> **WORK INSTRUCTIONS**: Show me every line in the listing that has the word "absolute".

> **RAW DATA**:

========

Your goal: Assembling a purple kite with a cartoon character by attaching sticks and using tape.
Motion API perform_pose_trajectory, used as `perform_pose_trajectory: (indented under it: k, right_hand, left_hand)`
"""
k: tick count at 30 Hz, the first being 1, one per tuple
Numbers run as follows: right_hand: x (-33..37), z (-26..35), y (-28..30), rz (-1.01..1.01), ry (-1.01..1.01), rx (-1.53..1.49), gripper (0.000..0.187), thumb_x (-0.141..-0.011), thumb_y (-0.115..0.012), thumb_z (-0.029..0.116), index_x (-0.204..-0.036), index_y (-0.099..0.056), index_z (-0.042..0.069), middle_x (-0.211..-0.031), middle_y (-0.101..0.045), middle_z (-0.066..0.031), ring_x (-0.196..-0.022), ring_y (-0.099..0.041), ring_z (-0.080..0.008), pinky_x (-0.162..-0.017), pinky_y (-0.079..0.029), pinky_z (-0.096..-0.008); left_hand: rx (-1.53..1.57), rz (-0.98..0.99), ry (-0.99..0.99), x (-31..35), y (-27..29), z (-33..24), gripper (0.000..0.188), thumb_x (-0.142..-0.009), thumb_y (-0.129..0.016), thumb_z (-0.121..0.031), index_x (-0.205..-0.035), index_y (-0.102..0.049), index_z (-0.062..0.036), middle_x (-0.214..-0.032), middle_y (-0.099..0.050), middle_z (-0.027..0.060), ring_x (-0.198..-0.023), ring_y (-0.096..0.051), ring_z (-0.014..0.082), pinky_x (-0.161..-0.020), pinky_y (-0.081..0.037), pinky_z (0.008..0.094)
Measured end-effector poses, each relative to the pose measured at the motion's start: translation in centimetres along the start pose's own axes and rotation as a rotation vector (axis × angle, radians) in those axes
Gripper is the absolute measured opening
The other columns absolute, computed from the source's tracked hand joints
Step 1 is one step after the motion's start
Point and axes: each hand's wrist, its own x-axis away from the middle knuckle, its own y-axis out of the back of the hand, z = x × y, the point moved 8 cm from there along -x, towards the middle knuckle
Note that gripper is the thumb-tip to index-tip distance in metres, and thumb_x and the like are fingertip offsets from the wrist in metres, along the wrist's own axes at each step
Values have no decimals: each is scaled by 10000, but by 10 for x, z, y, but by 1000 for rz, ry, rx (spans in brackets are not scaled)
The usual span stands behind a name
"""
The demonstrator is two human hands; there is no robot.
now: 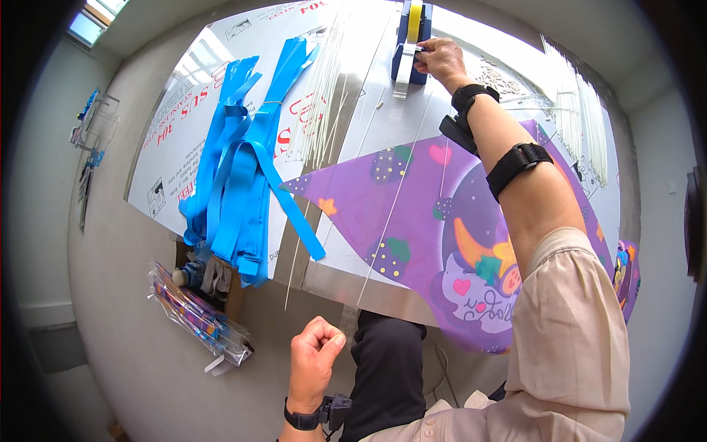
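My right hand (443,60) reaches to the far side of the table, its fingers closed at the side of a dark blue tape dispenser (406,57) with a yellow-cored roll. They seem to pinch the clear tape (401,82) coming off it. My left hand (317,352) is closed below the near table edge, thumb against the index finger; what it holds is hidden. A clear strip (349,321) hangs at the edge close by. Under my right arm lies a purple, kite-shaped printed sheet (353,193), with thin white rods (398,193) across it.
Bundled blue ribbons (247,184) lie at the table's left. Bundles of white rods stand on the table (166,158) at the middle back and far right (582,110). Small pale pieces (501,77) lie behind my forearm. Below left, clear-wrapped packages (199,320) rest beside a box.
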Motion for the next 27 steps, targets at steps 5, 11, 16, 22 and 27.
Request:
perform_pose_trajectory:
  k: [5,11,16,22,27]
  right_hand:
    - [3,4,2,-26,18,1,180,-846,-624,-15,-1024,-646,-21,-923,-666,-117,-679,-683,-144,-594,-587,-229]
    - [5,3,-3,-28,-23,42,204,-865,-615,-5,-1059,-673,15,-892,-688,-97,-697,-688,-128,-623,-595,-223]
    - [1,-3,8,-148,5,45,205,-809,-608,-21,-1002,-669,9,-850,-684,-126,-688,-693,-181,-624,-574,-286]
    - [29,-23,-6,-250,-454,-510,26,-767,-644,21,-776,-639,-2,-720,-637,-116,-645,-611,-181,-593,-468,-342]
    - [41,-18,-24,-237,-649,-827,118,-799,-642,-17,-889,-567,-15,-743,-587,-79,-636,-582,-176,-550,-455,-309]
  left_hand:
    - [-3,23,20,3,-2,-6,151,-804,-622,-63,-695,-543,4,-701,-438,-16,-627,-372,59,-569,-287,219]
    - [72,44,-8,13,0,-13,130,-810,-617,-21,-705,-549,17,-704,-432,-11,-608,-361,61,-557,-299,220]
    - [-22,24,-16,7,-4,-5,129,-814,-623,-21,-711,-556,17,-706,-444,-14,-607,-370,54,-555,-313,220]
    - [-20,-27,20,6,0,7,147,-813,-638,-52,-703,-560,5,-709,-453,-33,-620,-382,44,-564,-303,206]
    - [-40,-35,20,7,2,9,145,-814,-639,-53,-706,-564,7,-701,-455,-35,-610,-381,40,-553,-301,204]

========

> **RESULT FOR THIS TASK**:
Gripper is the absolute measured opening
The other columns absolute, computed from the source's tracked hand joints

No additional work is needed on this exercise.